■ Exercise data ■
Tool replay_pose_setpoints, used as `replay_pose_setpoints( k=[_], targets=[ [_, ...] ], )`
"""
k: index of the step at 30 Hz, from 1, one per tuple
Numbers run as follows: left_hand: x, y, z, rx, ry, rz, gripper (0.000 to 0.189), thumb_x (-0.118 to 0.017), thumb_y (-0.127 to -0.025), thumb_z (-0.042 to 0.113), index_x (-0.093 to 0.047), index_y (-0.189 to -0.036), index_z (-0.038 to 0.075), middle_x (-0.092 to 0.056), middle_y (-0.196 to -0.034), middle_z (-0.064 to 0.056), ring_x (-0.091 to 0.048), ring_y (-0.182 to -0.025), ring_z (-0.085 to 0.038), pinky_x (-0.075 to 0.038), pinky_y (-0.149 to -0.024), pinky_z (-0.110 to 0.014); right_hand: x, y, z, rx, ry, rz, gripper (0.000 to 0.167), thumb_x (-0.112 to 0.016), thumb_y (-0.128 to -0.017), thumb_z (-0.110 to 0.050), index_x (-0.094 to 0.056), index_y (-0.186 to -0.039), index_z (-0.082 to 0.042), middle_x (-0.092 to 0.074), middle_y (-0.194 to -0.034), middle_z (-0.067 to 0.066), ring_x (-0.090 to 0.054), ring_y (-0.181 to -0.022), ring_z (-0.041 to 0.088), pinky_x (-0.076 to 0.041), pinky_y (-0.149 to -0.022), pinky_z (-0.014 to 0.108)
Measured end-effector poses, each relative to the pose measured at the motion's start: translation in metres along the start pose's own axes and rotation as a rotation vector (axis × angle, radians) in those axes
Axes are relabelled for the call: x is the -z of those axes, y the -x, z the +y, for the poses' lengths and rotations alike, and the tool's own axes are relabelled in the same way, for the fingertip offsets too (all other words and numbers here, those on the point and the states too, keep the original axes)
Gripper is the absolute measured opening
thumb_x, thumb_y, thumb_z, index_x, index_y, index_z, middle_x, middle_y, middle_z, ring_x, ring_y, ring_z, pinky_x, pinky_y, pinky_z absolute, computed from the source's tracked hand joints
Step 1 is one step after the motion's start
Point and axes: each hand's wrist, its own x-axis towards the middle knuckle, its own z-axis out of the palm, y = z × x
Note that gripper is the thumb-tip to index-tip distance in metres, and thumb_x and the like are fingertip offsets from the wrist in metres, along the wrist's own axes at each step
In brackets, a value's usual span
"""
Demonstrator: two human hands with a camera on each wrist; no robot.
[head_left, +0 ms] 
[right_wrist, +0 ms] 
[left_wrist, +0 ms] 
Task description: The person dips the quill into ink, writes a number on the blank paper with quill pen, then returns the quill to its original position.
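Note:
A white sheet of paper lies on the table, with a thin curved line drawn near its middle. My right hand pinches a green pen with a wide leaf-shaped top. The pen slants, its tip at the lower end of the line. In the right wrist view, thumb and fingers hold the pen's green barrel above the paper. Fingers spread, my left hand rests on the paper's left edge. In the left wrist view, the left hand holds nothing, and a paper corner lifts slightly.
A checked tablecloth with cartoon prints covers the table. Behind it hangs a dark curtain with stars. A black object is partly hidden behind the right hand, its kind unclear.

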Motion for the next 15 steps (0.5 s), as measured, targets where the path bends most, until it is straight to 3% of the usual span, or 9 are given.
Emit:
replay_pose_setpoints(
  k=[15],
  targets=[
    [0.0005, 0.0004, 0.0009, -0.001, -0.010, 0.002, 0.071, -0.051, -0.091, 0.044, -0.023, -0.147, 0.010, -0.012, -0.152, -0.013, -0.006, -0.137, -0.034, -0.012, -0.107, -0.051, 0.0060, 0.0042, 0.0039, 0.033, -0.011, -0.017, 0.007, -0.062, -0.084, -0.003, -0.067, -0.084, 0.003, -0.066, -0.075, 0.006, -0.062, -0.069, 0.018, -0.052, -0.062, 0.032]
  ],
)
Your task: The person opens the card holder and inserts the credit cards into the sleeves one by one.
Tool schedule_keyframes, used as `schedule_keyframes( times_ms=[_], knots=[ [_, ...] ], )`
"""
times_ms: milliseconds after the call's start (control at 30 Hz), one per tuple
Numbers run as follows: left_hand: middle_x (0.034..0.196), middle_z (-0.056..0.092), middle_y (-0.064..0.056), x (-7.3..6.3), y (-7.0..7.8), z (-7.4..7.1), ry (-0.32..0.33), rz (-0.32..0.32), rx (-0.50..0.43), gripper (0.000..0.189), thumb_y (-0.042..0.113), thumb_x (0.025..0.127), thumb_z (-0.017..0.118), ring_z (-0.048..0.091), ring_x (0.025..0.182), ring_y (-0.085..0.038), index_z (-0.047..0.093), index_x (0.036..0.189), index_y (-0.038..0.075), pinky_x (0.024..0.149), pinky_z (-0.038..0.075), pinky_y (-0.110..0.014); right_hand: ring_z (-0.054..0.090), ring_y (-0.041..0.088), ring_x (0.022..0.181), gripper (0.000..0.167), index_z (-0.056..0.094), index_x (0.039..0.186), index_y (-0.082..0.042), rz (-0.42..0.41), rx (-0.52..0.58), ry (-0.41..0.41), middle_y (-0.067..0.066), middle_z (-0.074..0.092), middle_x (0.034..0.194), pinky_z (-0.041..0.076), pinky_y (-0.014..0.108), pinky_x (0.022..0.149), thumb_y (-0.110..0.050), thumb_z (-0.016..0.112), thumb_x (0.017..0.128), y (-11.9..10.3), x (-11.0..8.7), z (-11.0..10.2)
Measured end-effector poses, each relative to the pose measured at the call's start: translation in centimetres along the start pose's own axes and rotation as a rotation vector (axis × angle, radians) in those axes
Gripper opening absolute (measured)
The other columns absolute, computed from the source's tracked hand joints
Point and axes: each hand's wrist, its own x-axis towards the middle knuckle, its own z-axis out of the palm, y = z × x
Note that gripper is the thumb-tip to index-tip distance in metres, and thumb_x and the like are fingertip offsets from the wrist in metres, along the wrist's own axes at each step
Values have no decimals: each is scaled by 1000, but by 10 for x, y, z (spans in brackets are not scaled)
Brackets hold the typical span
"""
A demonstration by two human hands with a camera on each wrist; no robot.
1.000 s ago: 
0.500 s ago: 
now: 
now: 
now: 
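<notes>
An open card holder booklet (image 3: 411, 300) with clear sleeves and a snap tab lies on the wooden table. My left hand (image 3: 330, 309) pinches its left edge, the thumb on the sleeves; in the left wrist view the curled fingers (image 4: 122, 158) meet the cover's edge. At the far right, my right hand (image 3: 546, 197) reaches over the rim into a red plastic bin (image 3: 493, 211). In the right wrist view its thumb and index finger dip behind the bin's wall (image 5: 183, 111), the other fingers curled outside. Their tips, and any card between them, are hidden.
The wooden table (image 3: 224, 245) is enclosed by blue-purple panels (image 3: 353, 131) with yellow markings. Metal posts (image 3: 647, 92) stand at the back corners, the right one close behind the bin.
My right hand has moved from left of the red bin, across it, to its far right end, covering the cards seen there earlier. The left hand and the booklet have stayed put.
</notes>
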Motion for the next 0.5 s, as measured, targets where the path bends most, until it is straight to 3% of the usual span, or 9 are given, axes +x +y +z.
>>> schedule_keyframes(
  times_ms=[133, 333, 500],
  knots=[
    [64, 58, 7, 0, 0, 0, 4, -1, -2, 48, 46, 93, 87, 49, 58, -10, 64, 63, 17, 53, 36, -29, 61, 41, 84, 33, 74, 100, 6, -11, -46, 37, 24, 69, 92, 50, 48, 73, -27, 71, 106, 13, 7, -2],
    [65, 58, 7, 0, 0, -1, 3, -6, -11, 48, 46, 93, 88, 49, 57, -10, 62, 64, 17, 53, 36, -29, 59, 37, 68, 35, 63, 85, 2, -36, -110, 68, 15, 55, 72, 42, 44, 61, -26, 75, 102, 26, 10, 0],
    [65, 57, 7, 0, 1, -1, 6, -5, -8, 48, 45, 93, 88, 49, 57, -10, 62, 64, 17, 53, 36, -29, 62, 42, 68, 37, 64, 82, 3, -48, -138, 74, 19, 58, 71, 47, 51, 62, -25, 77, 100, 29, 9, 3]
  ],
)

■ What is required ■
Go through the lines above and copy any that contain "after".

■ Solution below ■
Step 1 is one step after the motion's start
times_ms: milliseconds after the call's start (control at 30 Hz), one per tuple

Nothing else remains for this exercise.